Within the records below, find the line with "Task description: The" and the line with "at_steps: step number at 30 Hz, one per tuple", then reproduce exactly those two lines and all lines between them, without any picture.

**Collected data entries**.
BEGIN

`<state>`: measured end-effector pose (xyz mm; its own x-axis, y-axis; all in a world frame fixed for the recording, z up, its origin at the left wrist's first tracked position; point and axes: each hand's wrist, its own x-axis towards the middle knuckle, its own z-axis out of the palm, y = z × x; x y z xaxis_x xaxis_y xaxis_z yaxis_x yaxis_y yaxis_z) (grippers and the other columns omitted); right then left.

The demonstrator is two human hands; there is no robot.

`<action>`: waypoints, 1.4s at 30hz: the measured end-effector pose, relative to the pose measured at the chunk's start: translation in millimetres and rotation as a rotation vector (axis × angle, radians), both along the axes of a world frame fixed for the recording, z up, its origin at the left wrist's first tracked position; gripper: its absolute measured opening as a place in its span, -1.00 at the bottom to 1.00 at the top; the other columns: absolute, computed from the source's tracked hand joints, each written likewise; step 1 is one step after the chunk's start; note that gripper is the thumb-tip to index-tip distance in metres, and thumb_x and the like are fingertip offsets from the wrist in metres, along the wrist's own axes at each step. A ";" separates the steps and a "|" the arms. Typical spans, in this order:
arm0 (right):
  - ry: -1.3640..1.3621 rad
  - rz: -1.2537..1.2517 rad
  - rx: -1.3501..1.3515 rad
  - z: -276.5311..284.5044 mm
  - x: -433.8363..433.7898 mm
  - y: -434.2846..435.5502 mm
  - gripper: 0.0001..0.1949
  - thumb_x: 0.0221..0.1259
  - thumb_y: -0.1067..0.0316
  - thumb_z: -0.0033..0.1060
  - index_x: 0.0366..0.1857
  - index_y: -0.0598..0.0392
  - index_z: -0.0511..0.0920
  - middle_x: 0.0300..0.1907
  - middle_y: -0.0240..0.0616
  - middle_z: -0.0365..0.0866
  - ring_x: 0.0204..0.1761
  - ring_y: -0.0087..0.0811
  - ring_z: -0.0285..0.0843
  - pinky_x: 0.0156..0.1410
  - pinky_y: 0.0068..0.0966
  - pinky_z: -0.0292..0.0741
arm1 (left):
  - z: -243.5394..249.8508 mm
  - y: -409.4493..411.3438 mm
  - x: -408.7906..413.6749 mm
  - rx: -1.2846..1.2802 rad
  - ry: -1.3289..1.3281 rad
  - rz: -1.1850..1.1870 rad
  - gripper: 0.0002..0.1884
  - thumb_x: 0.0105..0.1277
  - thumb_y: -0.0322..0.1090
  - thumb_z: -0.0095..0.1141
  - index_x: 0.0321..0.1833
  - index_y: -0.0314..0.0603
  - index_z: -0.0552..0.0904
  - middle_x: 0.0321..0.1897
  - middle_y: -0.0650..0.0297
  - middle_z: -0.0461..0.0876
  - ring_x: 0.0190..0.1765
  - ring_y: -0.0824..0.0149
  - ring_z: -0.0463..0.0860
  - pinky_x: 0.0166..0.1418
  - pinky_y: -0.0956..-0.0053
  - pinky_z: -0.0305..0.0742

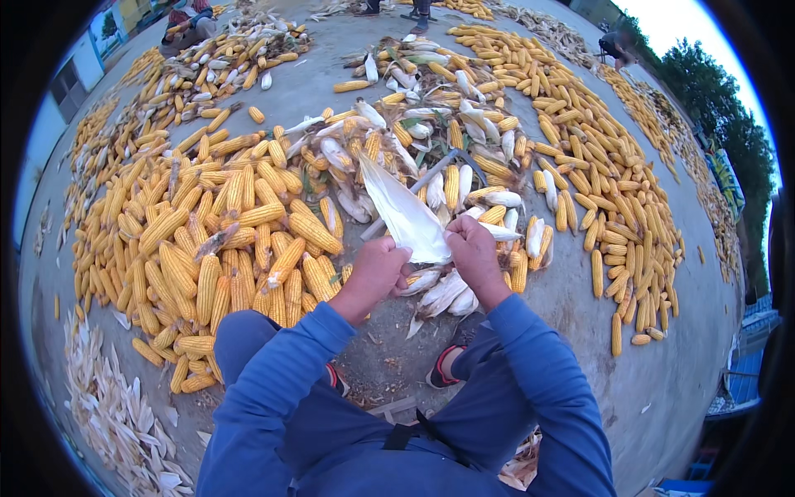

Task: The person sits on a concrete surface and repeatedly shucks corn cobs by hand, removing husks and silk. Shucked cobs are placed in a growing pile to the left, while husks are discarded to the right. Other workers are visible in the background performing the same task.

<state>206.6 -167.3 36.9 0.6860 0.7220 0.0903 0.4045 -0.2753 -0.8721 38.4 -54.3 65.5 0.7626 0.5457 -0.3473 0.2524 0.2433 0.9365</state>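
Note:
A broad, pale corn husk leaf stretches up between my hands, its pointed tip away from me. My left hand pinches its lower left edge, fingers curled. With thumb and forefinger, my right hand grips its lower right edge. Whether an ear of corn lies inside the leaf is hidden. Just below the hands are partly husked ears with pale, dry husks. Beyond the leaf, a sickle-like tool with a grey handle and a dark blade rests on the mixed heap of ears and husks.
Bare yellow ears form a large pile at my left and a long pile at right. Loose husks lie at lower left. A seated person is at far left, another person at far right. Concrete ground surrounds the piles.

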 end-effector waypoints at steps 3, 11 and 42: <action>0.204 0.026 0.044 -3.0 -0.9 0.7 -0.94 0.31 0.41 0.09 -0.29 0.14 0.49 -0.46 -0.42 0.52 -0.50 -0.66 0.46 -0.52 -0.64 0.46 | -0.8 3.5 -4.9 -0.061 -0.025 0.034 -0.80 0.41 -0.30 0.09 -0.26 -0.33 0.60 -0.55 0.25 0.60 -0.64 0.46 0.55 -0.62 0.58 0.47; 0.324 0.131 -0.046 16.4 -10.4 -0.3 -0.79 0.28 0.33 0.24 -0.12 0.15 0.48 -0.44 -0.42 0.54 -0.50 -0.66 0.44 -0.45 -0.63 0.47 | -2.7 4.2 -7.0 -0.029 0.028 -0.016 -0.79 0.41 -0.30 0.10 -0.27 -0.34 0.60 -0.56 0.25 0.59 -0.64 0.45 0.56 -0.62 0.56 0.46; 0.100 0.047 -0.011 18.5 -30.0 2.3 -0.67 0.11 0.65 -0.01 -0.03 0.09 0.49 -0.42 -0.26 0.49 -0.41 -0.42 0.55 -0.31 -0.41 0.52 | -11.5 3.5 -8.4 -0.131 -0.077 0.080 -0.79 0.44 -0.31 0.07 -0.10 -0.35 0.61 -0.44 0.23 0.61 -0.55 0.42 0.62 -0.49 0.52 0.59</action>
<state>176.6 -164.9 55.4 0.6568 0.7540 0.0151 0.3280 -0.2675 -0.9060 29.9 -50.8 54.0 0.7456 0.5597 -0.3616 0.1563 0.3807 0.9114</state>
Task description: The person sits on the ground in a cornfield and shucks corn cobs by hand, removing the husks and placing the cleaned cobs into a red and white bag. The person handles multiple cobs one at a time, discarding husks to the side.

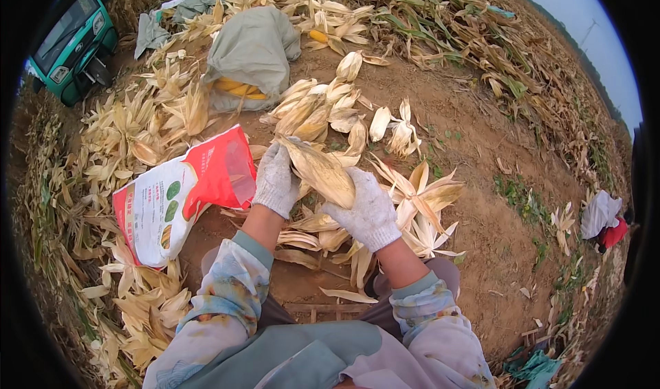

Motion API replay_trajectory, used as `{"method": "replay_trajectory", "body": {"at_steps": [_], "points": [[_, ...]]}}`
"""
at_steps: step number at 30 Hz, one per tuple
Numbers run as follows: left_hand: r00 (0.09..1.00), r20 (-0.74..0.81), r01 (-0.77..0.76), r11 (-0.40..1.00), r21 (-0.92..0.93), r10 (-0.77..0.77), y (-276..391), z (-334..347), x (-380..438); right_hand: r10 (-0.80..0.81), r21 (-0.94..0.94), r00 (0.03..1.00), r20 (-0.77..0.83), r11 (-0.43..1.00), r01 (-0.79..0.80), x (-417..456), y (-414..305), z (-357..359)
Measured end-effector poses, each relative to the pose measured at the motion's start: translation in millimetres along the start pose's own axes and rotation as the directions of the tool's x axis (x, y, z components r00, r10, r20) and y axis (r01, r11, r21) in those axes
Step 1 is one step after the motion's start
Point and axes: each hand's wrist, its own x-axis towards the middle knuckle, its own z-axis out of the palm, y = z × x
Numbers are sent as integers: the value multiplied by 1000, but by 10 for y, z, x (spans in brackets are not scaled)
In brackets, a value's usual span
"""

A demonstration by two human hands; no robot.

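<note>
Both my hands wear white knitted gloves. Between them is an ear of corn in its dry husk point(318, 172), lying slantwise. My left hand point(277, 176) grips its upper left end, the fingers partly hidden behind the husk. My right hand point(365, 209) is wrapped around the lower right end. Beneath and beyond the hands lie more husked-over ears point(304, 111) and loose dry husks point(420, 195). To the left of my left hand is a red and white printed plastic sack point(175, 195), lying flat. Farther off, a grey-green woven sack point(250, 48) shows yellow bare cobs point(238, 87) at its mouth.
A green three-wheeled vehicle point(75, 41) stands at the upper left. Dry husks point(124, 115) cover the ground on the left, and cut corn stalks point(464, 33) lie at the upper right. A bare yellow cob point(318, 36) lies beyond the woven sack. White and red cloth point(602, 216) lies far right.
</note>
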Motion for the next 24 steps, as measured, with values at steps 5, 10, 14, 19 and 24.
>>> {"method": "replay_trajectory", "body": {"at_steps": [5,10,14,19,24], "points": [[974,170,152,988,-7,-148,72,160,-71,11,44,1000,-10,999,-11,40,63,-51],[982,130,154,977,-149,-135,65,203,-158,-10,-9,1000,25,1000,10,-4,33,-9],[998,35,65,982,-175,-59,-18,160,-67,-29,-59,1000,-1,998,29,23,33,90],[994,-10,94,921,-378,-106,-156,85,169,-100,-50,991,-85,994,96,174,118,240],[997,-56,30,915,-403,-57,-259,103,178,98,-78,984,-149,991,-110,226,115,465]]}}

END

**WRITTEN RESPONSE**.
Task description: The person sits on the ground in a cornfield and shucks corn cobs by hand, removing the husks and placing the cleaned cobs into a red and white bag. The person handles multiple cobs one at a time, discarding husks to the side.


Motion API replay_trajectory, used as `{"method": "replay_trajectory", "body": {"at_steps": [_], "points": [[_, ...]]}}`
"""
at_steps: step number at 30 Hz, one per tuple

There's no more to the answer.